MR. FENTON: Yeah, I think that’s the key part, is the vaccine is available. We want to administer as much vaccine as we can to reach the most at-risk population. While we want to optimize each vial of vaccine — and as I said in my opening, I talk to Washington, D.C., this week, and they were getting 4.5 to 5. I talked to a number of other jurisdictions.
For those that are having difficulty, we’re working with them and providing resources to help them optimize that. But the key is, many more doses are available now than would have been available, and we’re reaching much more of the at-risk population.
Let’s go back to Kevin for another question.
MR. MUNOZ: Let’s do our last question. Let’s go to Arielle Mitropoulos at ABC News.
Q — from some local —
MR. MUNOZ: Arielle, you cut out. If you could restart your question.
Q Could — can you hear me?
MR. FENTON: Yeah, now we hear you. Go ahead.
Q Great. So, with the intradermal approach, we’ve heard from some local officials who say that the technique may be more painful or uncomfortable, and it can scar. Are you guys at all concerned that this may dissuade people from getting the vaccine? And if so, how do you plan to address that with your messaging?

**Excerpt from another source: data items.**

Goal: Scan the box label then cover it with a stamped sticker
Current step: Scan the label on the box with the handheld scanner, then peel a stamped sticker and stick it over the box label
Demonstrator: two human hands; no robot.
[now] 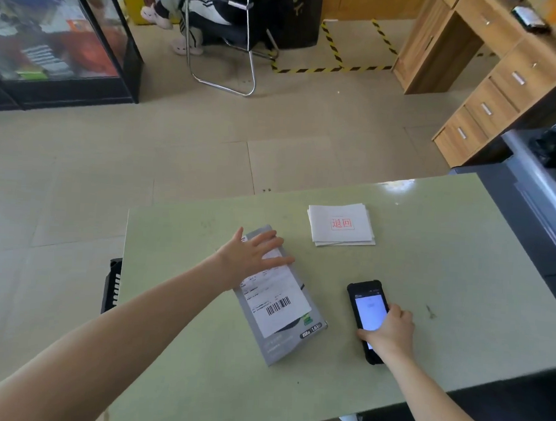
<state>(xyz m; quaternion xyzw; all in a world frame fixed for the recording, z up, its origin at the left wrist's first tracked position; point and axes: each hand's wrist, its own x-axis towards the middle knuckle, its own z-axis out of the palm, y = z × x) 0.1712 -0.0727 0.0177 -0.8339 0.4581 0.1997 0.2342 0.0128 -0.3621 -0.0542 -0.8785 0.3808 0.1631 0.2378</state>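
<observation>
A flat grey box lies on the pale green table, with a white barcode label on its top face. My left hand rests flat with spread fingers on the far end of the box. My right hand grips a black handheld scanner lying to the right of the box; its screen is lit. A small stack of white stickers, the top one stamped in red, sits farther back on the table.
A black crate stands by the table's left edge. Beyond lie a tiled floor, a seated person on a metal chair, a glass cabinet at the left, wooden drawers and a dark counter at the right.
</observation>
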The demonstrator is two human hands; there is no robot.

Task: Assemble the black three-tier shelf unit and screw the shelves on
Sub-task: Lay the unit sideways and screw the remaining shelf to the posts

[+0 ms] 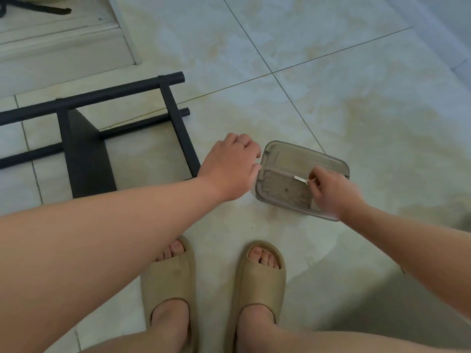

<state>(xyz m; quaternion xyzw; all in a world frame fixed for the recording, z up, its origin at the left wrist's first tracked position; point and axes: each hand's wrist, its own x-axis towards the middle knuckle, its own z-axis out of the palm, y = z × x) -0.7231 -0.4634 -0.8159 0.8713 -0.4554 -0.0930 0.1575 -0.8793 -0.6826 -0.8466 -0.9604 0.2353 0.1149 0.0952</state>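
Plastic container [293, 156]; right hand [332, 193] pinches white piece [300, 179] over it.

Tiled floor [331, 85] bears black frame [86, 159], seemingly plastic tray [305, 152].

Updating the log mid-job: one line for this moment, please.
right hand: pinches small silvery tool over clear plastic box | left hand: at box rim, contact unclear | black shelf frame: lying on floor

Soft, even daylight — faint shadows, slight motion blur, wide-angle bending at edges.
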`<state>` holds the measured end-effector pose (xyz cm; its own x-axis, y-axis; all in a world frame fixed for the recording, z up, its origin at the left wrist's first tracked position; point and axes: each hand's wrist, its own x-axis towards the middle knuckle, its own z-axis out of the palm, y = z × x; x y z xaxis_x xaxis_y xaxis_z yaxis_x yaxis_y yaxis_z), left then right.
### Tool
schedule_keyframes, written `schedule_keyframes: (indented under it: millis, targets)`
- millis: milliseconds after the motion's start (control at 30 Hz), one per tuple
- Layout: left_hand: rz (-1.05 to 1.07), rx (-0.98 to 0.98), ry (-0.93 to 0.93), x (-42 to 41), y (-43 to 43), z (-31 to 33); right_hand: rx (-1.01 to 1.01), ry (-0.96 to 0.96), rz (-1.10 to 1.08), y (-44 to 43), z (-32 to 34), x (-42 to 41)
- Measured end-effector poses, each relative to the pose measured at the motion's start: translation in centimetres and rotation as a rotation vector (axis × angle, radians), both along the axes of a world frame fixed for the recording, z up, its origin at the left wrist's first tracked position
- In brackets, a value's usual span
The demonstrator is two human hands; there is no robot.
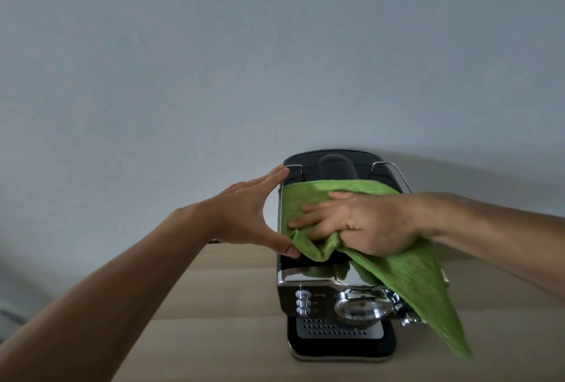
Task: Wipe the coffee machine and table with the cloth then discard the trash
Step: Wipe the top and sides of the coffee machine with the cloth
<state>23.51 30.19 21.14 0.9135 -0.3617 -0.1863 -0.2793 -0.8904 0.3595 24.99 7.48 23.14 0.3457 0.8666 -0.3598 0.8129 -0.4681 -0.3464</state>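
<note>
A black and chrome coffee machine (pixel 308 296) stands on the wooden table (pixel 214 305) against a pale wall. A green cloth (pixel 409 287) lies over its top and hangs down its right side past the portafilter. My right hand (pixel 357 225) lies on the cloth on top of the machine, fingers spread to the left and thumb tucked under a fold of it. My left hand (pixel 244 213) braces the machine's left side, fingers straight at the top rail and thumb at the front corner.
The machine's drip tray (pixel 339 335) juts toward me at the table's near side. A pale wall (pixel 214 60) rises directly behind the machine. No trash shows in this view.
</note>
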Motion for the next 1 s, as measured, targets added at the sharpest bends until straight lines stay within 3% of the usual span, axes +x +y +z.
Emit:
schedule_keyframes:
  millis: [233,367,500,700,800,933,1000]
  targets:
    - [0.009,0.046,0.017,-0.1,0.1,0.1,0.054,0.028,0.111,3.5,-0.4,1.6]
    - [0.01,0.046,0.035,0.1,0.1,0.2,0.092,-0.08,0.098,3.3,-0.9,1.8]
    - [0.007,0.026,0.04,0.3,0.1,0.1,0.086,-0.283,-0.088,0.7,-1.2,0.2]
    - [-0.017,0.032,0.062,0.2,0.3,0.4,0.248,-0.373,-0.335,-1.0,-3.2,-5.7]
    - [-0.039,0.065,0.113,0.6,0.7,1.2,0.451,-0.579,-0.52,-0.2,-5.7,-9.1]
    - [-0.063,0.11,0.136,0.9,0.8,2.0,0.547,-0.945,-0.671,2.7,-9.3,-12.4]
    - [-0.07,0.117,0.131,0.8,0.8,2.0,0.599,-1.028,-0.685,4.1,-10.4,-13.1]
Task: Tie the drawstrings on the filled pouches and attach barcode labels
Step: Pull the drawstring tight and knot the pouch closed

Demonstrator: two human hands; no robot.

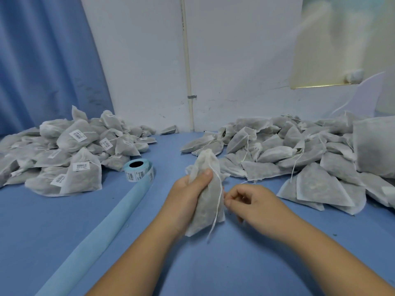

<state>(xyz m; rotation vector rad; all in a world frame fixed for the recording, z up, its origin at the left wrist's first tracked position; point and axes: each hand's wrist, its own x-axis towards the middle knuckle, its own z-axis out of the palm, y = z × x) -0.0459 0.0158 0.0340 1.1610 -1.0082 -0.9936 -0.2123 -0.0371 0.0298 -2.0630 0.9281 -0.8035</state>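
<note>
One gauzy white fabric pouch [208, 199] of greyish filling, right of the pale-blue roll of barcode labels [139, 170], is gripped upright by the left hand [188, 195] while the right hand [252, 205] pinches its thin white drawstring [218, 201]; labelled pouches [70, 159] heap left of the roll, unlabelled pouches [288, 154] far right, label print unreadable.

Left hand [188, 195] grips an upright pouch [208, 193] at frame center. Right hand [250, 205] pinches its drawstring [218, 201]. Label roll [139, 170] lies left of center; labeled pouches [70, 154] are piled at left.
</note>
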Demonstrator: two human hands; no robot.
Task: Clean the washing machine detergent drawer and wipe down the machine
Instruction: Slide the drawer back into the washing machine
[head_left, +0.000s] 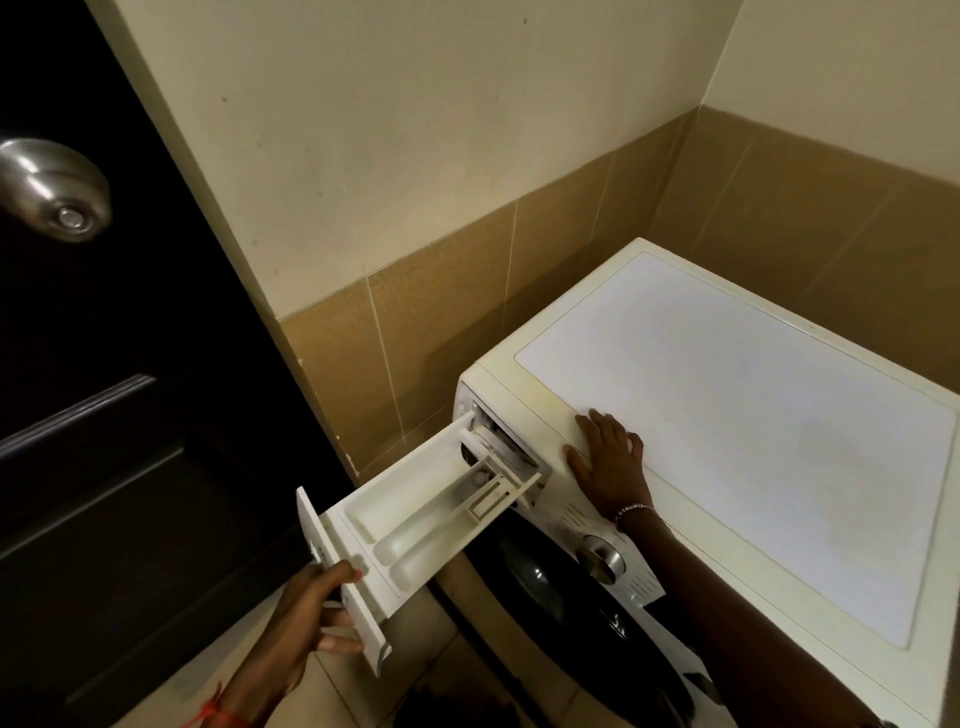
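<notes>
Left hand: gripped the front panel of the detergent drawer, thumb over the panel's inner face, evidently to draw it out. Detergent drawer: white, pulled far out of its slot at the upper left of the washing machine, rear end within the opening, compartments exposed. Right hand: flat, fingers spread, pressed on the machine's top front edge, probably bracing it against the pull. Control dial: just below that wrist. Dark door: at left.

Cream wall over tan tiles; dark, perhaps wooden, door.
</notes>
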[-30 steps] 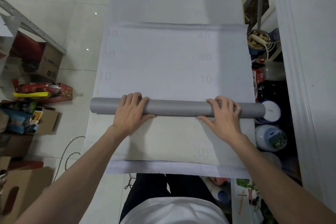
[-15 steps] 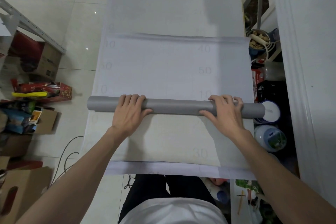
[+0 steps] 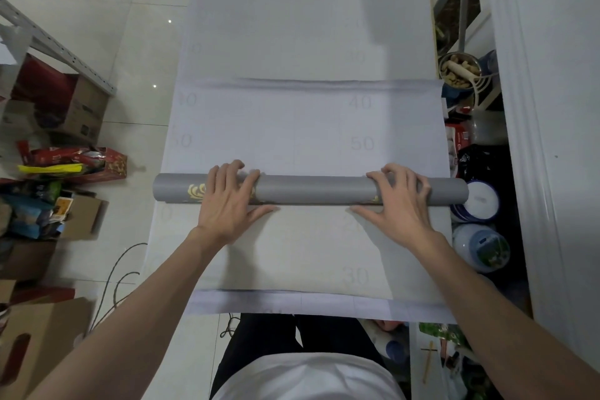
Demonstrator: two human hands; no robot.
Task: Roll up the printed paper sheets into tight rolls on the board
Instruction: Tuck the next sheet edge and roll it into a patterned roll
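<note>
A grey paper roll (image 3: 311, 189) lies crosswise on the long white board (image 3: 308, 10), which carries faint printed numbers. A yellow print shows on the roll's left part. The unrolled part of the sheet (image 3: 292, 130) lies flat beyond the roll, its far edge slightly raised. My left hand (image 3: 227, 201) holds the roll left of the middle, fingers curled over its top and thumb on the near side. My right hand (image 3: 399, 201) holds it the same way near the right end. The roll's ends stick out past both board edges.
Cardboard boxes (image 3: 81, 107), a red box (image 3: 81, 162) and a cable (image 3: 113, 269) lie on the tiled floor at the left. Lidded tubs (image 3: 480, 201) and a tin (image 3: 459, 70) crowd the narrow gap at the right, beside a white panel (image 3: 552, 140).
The sheet's far edge has come closer to the roll as more paper wound on. A yellow print has turned into view on the roll. Both hands shifted their hold slightly.
</note>
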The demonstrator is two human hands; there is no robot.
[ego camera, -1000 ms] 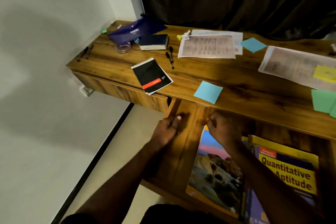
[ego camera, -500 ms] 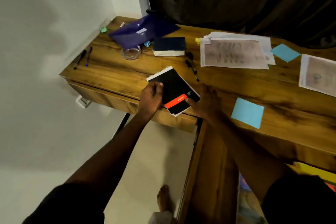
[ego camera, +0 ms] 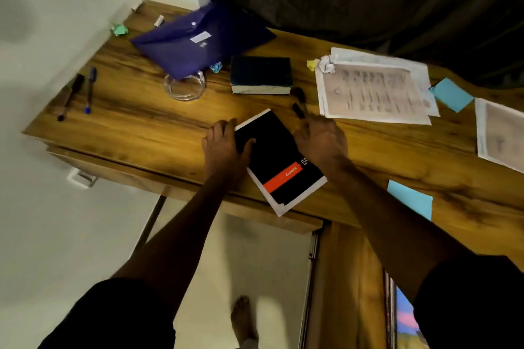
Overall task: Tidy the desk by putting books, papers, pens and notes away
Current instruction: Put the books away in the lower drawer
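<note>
A black notepad (ego camera: pixel 279 160) with an orange band was held at the front edge of the desk (ego camera: pixel 147 127), in the centre of the frame, its lower corner jutting out past the edge over the floor. That overhang was judged the main hazard: with so much of the pad unsupported, a loose hold could let it tip off the desk and drop. The left hand (ego camera: pixel 225 150) was clamped on the pad's left edge, thumb laid across the black cover and the other fingers (ego camera: pixel 224 127) curled close together at the upper left corner. The right hand (ego camera: pixel 321 140) was pressed against the pad's right edge with its fingers (ego camera: pixel 310 122) spread slightly; whether they were tucked beneath the pad could not be told. Two dark pens (ego camera: pixel 299 103) lay just beyond those fingertips, and it was judged that a lift made too quickly might knock them rolling. Farther back, towards the upper half of the frame, a dark book (ego camera: pixel 261 73), a glass dish (ego camera: pixel 184 86), a purple folder (ego camera: pixel 198 37) and a stack of papers (ego camera: pixel 374 91) were left on the desk, with two more pens (ego camera: pixel 80 93) at the left and blue notes (ego camera: pixel 450 93) at the right, none yet put away.
</note>
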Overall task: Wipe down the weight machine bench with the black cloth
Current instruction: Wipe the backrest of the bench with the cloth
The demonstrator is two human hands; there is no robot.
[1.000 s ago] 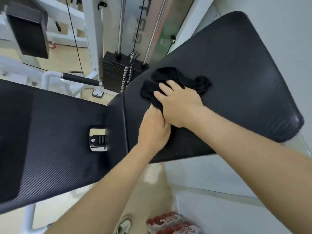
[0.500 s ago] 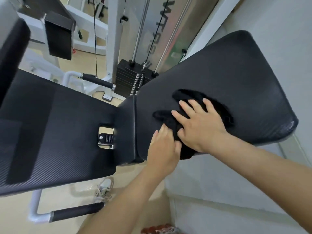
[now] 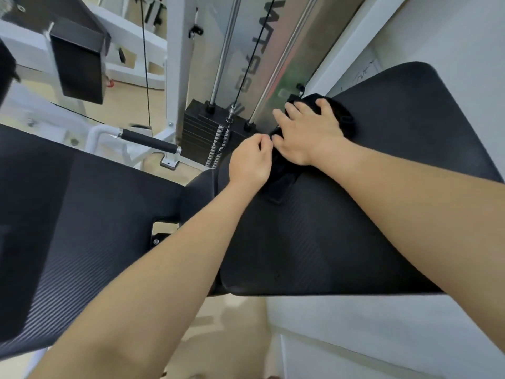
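Note:
The black cloth point(image 3: 284, 176) lies bunched on the black ribbed bench pad point(image 3: 341, 242), stretching to the pad's far edge. My right hand point(image 3: 308, 132) presses flat on the cloth with fingers spread, fingertips reaching that far edge. My left hand point(image 3: 250, 161) sits just left of it, fingers curled and pinching the cloth's near-left part. A second black pad point(image 3: 76, 214) of the bench adjoins on the left, across a narrow seam.
Behind the bench stands the weight stack point(image 3: 207, 135) with two steel guide rods and a cable. A black-gripped handle point(image 3: 149, 140) juts out at left. A white wall point(image 3: 451, 31) runs along the right. Pale floor shows below the pad.
Both hands and the cloth have slid from the pad's near edge across to its far edge. My left hand has gone from flat to curled on the cloth.

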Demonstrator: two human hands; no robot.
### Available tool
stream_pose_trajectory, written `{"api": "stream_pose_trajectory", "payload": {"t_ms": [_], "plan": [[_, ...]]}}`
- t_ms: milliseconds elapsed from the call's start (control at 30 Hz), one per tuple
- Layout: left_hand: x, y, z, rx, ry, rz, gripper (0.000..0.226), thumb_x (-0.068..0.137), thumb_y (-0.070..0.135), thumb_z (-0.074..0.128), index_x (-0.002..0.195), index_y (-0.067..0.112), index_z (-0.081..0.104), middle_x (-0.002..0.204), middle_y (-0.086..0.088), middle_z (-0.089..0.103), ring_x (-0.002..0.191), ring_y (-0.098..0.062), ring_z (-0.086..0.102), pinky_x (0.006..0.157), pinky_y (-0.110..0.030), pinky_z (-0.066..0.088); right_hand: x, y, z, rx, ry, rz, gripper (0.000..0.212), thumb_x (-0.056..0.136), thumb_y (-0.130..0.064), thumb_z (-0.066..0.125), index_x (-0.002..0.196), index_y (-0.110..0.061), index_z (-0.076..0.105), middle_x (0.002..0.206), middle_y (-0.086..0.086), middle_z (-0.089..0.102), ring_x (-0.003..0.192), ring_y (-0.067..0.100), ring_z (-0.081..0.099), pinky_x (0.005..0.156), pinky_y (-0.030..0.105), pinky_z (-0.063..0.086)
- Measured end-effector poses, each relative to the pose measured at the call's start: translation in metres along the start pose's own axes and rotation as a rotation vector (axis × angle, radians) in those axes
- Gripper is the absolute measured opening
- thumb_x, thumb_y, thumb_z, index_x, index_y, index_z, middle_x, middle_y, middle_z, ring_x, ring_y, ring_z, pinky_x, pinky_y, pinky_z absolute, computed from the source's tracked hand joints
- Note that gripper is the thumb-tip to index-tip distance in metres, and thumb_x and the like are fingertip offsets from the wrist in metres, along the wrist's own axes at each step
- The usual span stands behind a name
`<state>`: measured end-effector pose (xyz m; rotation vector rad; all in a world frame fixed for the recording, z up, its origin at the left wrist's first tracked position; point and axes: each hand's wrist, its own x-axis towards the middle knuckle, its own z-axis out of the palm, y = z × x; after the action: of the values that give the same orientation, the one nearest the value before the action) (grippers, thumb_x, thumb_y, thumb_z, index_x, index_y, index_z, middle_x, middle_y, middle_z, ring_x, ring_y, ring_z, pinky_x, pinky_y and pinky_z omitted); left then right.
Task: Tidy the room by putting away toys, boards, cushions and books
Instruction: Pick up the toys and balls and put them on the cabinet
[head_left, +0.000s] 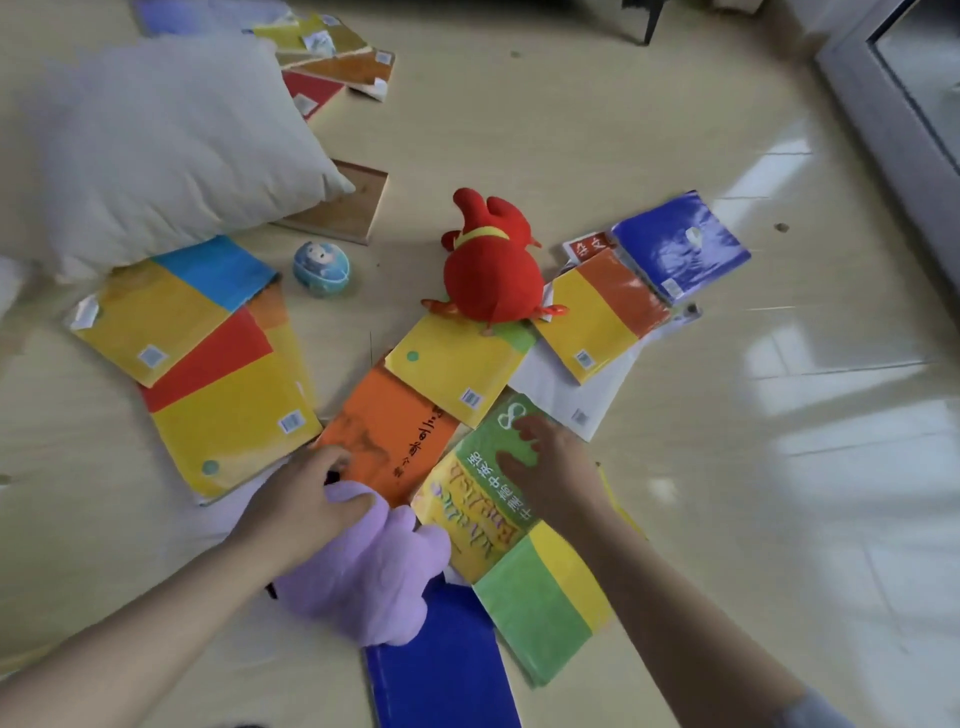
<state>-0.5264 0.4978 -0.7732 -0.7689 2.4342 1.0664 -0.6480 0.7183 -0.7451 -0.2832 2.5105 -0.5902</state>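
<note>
Books lie scattered over the pale floor. My left hand (306, 501) is closed on the top of a purple plush toy (374, 571), which lies partly on an orange book (387, 431) and a blue book (447, 670). My right hand (553, 467) lies flat, fingers spread, on a green and yellow book (498, 514). A red plush toy (491, 265) sits on a yellow book (452, 364) further off. A white cushion (161, 145) lies at the upper left, over a wooden board (348, 208).
A small blue round toy (322, 270) sits by the cushion. More yellow, red and blue books lie at the left (208, 364), right (680, 244) and far top (332, 57). A grey door frame (883, 114) runs along the right.
</note>
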Motion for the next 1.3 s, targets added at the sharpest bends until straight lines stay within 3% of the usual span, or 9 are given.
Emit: {"api": "stream_pose_trajectory", "payload": {"t_ms": [267,400,467,567,733,900,1033,1167,1300], "plan": [[0.078,-0.043,0.043,-0.018,0.073,0.179,0.051,0.07,0.045,0.078,0.114,0.027,0.059,0.116,0.009,0.057,0.108,-0.009,0.056,0.09,-0.026,0.044,0.092,0.021,0.068,-0.02,0.169,-0.127,0.047,0.09,-0.031,0.064,0.132,-0.014,0.051,0.126,0.007,0.058,0.104,0.023,0.06,0.084,0.035,0.05],[0.053,-0.054,0.046,0.179,-0.18,0.192,0.113,0.021,0.09,0.061,0.123,0.04,0.05,0.124,0.018,0.045,0.109,-0.001,0.049,0.089,-0.016,0.039,0.089,0.018,0.081,-0.05,0.215,-0.191,0.048,0.089,-0.032,0.063,0.132,-0.015,0.051,0.127,0.006,0.057,0.101,0.023,0.059,0.08,0.032,0.047],[0.046,-0.064,0.052,0.345,-0.284,0.165,0.134,0.016,0.093,0.05,0.137,0.037,0.038,0.14,0.014,0.036,0.128,-0.009,0.038,0.103,-0.024,0.035,0.083,0.017,0.084,-0.059,0.228,-0.212,0.048,0.089,-0.032,0.063,0.132,-0.015,0.051,0.127,0.006,0.058,0.098,0.022,0.059,0.076,0.03,0.045],[0.044,-0.077,0.07,0.422,-0.379,0.144,0.143,0.021,0.085,0.066,0.147,0.034,0.02,0.152,0.01,0.016,0.139,-0.014,0.023,0.111,-0.027,0.027,0.075,0.021,0.087,-0.064,0.235,-0.222,0.048,0.089,-0.031,0.063,0.132,-0.015,0.051,0.126,0.006,0.058,0.099,0.022,0.059,0.075,0.029,0.044],[0.073,-0.086,0.083,0.475,-0.393,0.168,0.109,0.029,0.079,0.075,0.125,0.044,0.036,0.13,0.004,0.038,0.118,-0.018,0.044,0.1,-0.035,0.042,0.074,0.032,0.088,-0.118,0.233,-0.202,0.048,0.089,-0.031,0.063,0.132,-0.014,0.05,0.125,0.007,0.058,0.104,0.023,0.058,0.079,0.031,0.046],[0.086,-0.121,0.084,0.303,-0.368,0.136,0.064,0.042,0.065,0.082,0.09,0.031,0.057,0.096,0.011,0.057,0.085,-0.005,0.053,0.069,-0.021,0.044,0.082,0.033,0.096,-0.103,0.217,-0.179,0.049,0.09,-0.03,0.063,0.133,-0.014,0.049,0.128,0.007,0.056,0.105,0.022,0.057,0.081,0.03,0.044],[0.09,-0.132,0.096,0.123,-0.279,0.193,0.046,0.051,0.058,0.08,0.079,0.025,0.063,0.091,0.01,0.057,0.078,-0.003,0.053,0.068,-0.016,0.042,0.089,0.034,0.102,-0.11,0.216,-0.184,0.049,0.09,-0.031,0.063,0.134,-0.015,0.048,0.129,0.008,0.056,0.107,0.023,0.058,0.085,0.032,0.046],[0.078,-0.116,0.105,-0.018,-0.338,0.254,0.057,0.054,0.077,0.062,0.086,0.032,0.069,0.089,0.017,0.068,0.085,0.002,0.06,0.08,-0.018,0.047,0.089,0.033,0.106,-0.095,0.213,-0.197,0.05,0.09,-0.03,0.064,0.134,-0.014,0.048,0.13,0.008,0.056,0.113,0.024,0.057,0.091,0.035,0.047],[0.068,-0.099,0.118,0.161,-0.398,0.278,0.081,0.044,0.09,0.051,0.098,0.031,0.06,0.095,0.017,0.062,0.089,-0.004,0.057,0.085,-0.025,0.047,0.081,0.034,0.108,-0.106,0.207,-0.213,0.051,0.09,-0.03,0.064,0.135,-0.014,0.048,0.13,0.007,0.056,0.114,0.023,0.056,0.09,0.035,0.047]]}}
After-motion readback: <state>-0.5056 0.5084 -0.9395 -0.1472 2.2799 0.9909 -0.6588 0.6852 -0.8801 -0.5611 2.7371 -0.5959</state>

MR. FENTON: Yeah, so let me start off with Dr. Daskalakis, who’s actually administered the intradermal approach, and talk about. Then I’m going to go to Dr. Walensky and see if she wants to add anything.
DR. DASKALAKIS: So, I’ll start by saying, looking at the studies, the intradermal route actually may have more redness and itching but tends to have less pain. In terms of the scarring issue, I think specifically individuals who have a history of keloid, that’s something that’s very specifically concerning, but less concerning among others.
So, I think what we’re doing is making sure that jurisdictions are armed with the right information as well as other trusted messengers to make sure that they get the word out. And I think that the desire for protection here, I think, is going to be important to overwhelm some of the concern for the local reactions, which when compared to the subcutaneous is fairly equivalent.
Dr. Walensky, I’m not sure if you have something to add.
DR. WALENSKY: Nothing to add there. Thanks.
DR. DASKALAKIS: Got it. Okay. Thank you.
MR. FENTON: Well, thank you. This concludes our program today. Have a great weekend.